* _How to complete this task_: Beginning with the first line, copy out each line of the material until the line containing "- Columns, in" has been copied as well.

╭──

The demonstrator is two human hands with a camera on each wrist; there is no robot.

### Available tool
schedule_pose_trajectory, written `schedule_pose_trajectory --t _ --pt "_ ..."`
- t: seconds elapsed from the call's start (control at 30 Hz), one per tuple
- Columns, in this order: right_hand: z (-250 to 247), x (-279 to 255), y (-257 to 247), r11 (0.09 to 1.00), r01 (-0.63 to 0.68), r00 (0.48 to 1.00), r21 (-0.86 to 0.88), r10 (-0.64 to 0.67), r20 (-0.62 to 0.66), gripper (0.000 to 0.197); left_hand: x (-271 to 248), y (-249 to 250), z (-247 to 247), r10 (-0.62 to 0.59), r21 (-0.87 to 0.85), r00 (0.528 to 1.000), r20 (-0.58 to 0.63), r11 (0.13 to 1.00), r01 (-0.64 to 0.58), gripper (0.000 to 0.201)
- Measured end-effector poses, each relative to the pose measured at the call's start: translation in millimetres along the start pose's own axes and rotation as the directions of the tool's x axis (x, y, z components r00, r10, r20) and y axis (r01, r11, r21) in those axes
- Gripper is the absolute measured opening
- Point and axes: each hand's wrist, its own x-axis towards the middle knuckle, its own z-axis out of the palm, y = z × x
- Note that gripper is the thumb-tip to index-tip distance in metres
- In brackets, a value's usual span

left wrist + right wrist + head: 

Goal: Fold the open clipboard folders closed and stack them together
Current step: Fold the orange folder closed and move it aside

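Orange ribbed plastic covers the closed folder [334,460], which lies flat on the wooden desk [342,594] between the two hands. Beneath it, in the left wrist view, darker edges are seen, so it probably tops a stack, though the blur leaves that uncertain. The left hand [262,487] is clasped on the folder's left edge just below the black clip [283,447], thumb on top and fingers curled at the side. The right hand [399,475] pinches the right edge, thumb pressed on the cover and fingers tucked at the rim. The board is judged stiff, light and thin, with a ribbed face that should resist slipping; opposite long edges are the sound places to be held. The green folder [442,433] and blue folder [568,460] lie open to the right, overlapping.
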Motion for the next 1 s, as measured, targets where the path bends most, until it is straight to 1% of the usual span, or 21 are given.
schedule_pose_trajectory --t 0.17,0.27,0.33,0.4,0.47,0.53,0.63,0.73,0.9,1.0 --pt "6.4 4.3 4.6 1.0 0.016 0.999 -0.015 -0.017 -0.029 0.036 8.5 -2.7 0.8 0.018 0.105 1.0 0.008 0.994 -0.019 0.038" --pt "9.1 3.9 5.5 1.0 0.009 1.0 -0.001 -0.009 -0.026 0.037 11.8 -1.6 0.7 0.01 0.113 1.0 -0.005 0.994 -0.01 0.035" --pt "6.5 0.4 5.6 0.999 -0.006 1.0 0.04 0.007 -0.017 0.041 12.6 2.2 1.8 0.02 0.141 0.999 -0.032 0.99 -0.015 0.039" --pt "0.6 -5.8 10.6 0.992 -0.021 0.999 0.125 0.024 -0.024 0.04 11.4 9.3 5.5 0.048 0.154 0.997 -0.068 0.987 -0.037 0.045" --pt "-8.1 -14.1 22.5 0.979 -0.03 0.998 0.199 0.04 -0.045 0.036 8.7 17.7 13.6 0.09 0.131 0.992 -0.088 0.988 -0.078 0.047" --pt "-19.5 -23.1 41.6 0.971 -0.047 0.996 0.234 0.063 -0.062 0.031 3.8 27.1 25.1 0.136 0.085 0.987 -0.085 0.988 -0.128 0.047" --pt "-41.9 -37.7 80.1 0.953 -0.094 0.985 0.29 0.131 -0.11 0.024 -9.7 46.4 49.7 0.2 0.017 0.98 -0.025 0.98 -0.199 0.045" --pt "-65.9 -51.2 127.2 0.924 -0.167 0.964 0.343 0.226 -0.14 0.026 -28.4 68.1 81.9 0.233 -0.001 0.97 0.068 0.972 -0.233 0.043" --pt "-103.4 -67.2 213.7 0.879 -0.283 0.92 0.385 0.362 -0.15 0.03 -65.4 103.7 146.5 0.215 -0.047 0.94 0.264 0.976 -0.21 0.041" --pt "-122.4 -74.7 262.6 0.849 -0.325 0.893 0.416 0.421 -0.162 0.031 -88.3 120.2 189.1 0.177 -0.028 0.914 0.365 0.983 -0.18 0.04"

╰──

* _Problem solution_:
The demonstrator is two human hands with a camera on each wrist; there is no robot.

### Available tool
schedule_pose_trajectory, written `schedule_pose_trajectory --t _ --pt "_ ..."`
- t: seconds elapsed from the call's start (control at 30 Hz), one per tuple
- Columns, in this order: right_hand: z (-250 to 247), x (-279 to 255), y (-257 to 247), r11 (0.09 to 1.00), r01 (-0.63 to 0.68), r00 (0.48 to 1.00), r21 (-0.86 to 0.88), r10 (-0.64 to 0.67), r20 (-0.62 to 0.66), gripper (0.000 to 0.197); left_hand: x (-271 to 248), y (-249 to 250), z (-247 to 247), r10 (-0.62 to 0.59), r21 (-0.87 to 0.85), r00 (0.528 to 1.000), r20 (-0.58 to 0.63), r11 (0.13 to 1.00), r01 (-0.64 to 0.58), gripper (0.000 to 0.201)

That finishes the exercise, with nothing more to add.